Herkesin bir kendi kişisel yapacakları bir de toplumsal yapacakları vardır. Zenginlerin ekonomik imkanları daha çok olduğu için toplumsal olarak yapacakları daha çoktur. Bunun için de sosyal sorumluluk kültürü olması gerekir ki bizim zenginlerimiz de bunun çok az olduğunu görüyorum.
Şöyle düşünelim yanınız da çalışanlar var bu kişilerin hakkını vermezseniz toplumsal sorumluluğunuzdan önce kişisel sorumluluğunuzu yerinize getirmemiş olursunuz… Neden mi? Hak gasbı büyük günahlardandır da ondan… İkinci ise toplumsal soruna kaynaklık etmiş olursunuz ki bunu da şöyle yaparsınız… Sizin yanınız da çalışan işçiler başkalarının müşterisi, başka patronların yanın da çalışanlar da sizin müşterinizdir, işçilerinize yeterince ücret vermezseniz ürettiklerininizi satamazsınız, cün ki onlar alamazlar. Lükse harcayacağınız paraları işçilerinizle paylaşırsanız, herkes için daha iyi olur...

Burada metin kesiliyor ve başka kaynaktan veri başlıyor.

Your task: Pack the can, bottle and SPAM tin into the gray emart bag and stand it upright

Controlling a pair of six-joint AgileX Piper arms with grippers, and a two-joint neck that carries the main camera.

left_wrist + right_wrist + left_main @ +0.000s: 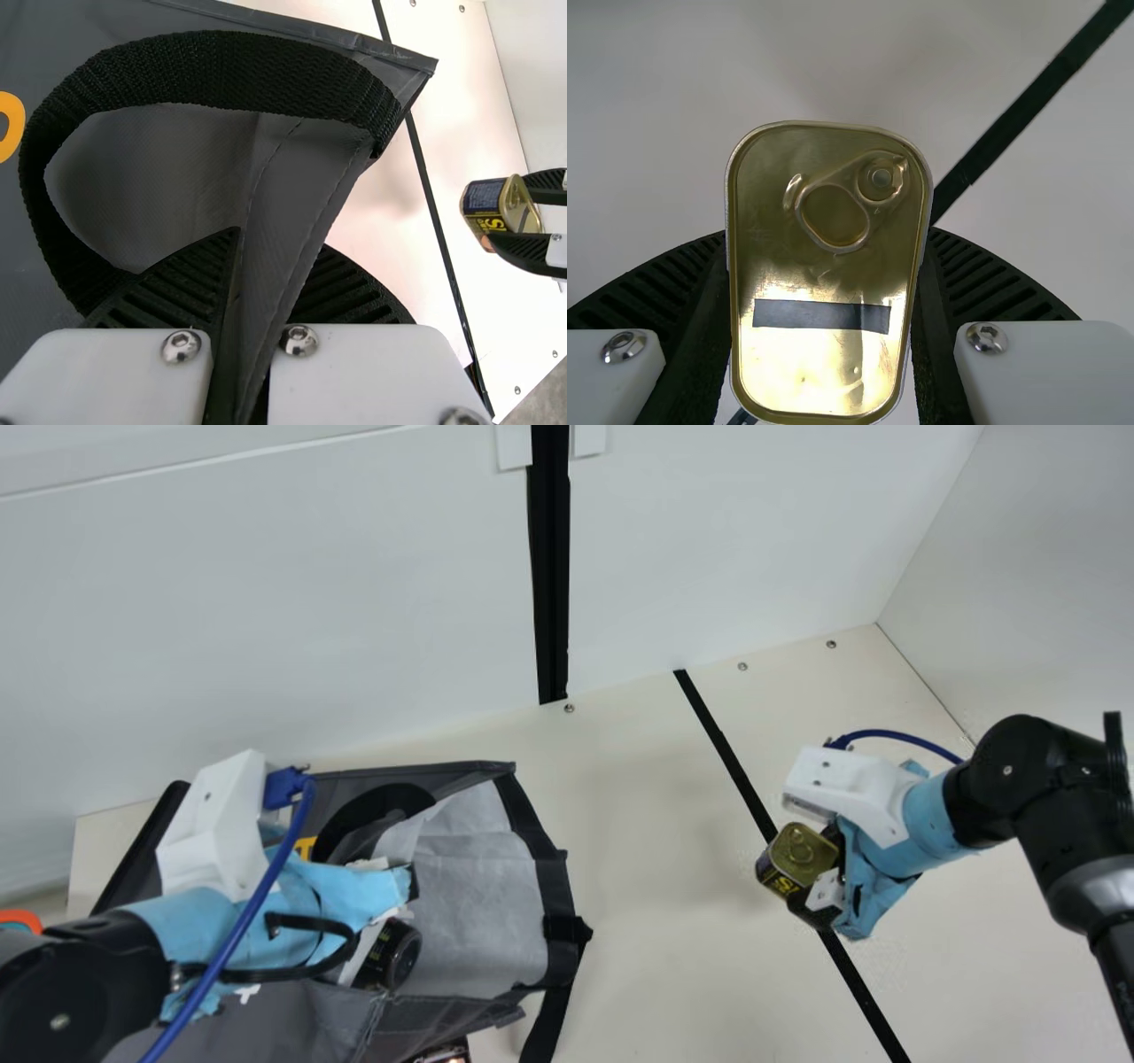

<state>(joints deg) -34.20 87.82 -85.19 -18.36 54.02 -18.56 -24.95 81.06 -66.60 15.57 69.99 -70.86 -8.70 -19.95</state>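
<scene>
A big yellow S (487, 224) is showing on the side of the SPAM tin (483, 197), beside print too tiny to read. Part of a round orange letter (18, 117) is showing on the gray emart bag (159, 186), but the edge is cutting it off.

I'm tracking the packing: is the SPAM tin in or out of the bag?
Out: the right fingers grip the SPAM tin away from the gray bag.
</scene>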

Kültürsüz zenginler ya bilerek ya da bilmeyerek ekonomiyi kendi alehlerine daraltmaktadırlar… Üstelik de bizim zenginleşmelerimizin çogunun ya hizmet sektöründen, yada komisyonculuktan, ya yap satcılıktan kaynaklanadıgını düşününce sorunu ekonomik piyasalar daha derin hissderler. Ekonomimiz de kısacası rant ekonomisi hakim, kültürlü toplumların ekonomilerin de ise teknoloji agırlıklı bir sanayi üretimi, tarım ve hayvancılığın en azından kendini besleyecek kadar gelişmiş olduğu görülür. Bizde bu alanlar da sorunlar var ve ekonomimiz hizmet sektörü agırlıklı, bu acilen degişmeli ki yurt dışından ithal ederek ödediğimiz teknoloji agırlıklı ürünleri bizim sanayimiz burada üretmelidir ki paralarımızı başka patronlara vermeyelim. İşçisine vermediği parayı lüks tüketim araçlarıyla yabancılara verenler toplum adına engellenmelidir.

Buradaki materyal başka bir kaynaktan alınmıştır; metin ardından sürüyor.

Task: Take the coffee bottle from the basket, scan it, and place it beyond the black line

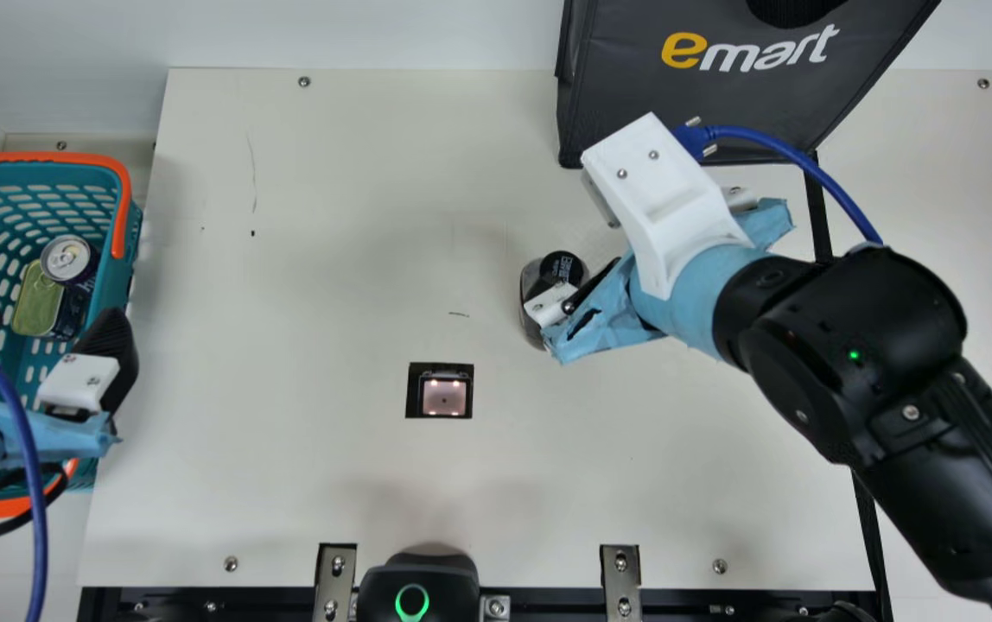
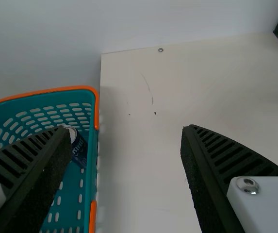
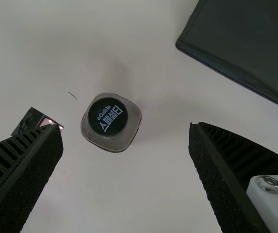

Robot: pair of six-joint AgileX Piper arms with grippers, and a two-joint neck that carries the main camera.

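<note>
Coffee bottle (image 1: pixel 563 266) upright on table (image 1: pixel 332 259), right gripper (image 1: pixel 591 287) near, claw spread; left gripper (image 1: pixel 47 309) spread over basket (image 1: pixel 55 158) edge

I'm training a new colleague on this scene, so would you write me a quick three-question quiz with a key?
1. True or false: the coffee bottle stands between the scanner and the black line.
2. Which is in the basket: (a) the coffee bottle, (b) a round can, (c) a banana?
3. Fill in: around the bottle, the right gripper is ____ (open or shut).

Key: 1 true; 2 b; 3 open.
</note>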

Bura da elindeki parayı tüketim aracı gibi görenler bizim gibi ülkeleri uçuruma sürüklemektedirler. Tasarruf oranlarımız bu nedenle çok düşük seviyelerdedir.

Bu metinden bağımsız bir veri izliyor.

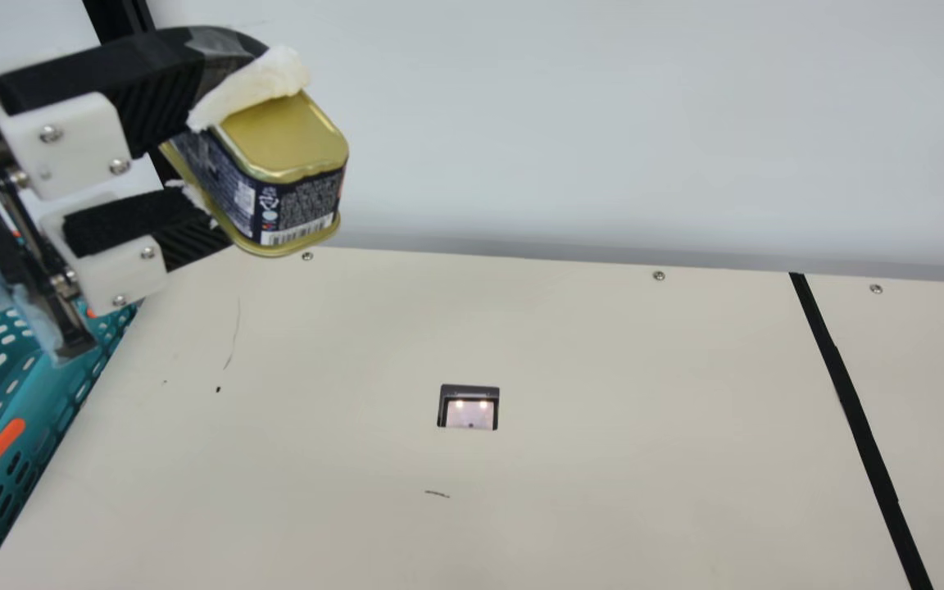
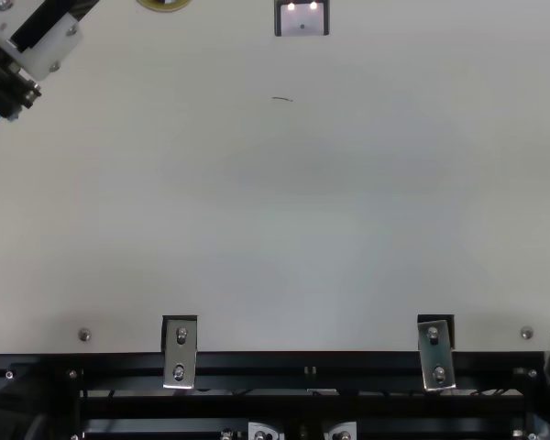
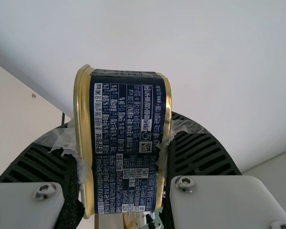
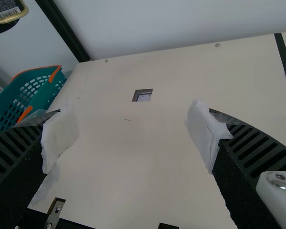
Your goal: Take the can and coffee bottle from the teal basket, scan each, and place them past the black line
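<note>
In the main view my left gripper (image 1: 218, 147) is shut on the can (image 1: 300, 197), a dark-labelled tin with gold rims, held tilted above the table's left part. The left wrist view has the can (image 3: 126, 143) clamped between both pads of my left gripper (image 3: 124, 152). My right gripper (image 4: 133, 138) stands wide open in the right wrist view, nothing between its padded fingers. The teal basket (image 1: 21, 410) is at the table's left edge, below my left gripper; how its contents lie cannot be told. The black line (image 1: 857, 418) crosses the table at the right.
A scanner window (image 1: 469, 414) with two small lights is set into the middle of the cream table (image 1: 603, 492). A pale wall (image 1: 603, 123) rises behind the table's far edge. Metal brackets (image 2: 179, 353) sit along the near rail in the top view.
</note>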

İthal her ürün için de ödediğimiz paraların, yurt dışına çıkmasına neden olduğu bilinci toplumumuza yayılarak toplumsal bir bilinç oluşturulmalıdır. Bizim toplumun işte bu ayagında da sorun var, bu sorunu fakiri de, zengini de besliyor, 700.000 liralık araba alanın katkısı daha büyük olduğunu da için bu sorunu zenginler daha çok tırmandırıyorlar. Bu arabalara binmek için bu paraları verenler, bir yandan çalışanlarına emeklerinin karşılığını vermedikleri için, öte yandan iç talebin azalmasına neden oldukları için, bu lüks arabalara verdikleri paralar nedeniyle lüks ithalatına neden oluyorlar. Dış ticaret acıgının da başlıca nedeni bir enerji ihtiyacı, iki zenginlerin doymak bilmez lüks tüketimi olduğu ve bu iki nedenin ithalata ve cari acıga katkısı çok olduğu için ekonomik dengemizin de bizim alehimize bozulmasına neden oluyor. Bazı istisnalar dışın da kültürsüz zenginlerimizin vergilerini de düzgün vermedikleri düşünülünce… Kültürsüz zenginliğimiz bariz bir şekil de ortaya çıkıyor…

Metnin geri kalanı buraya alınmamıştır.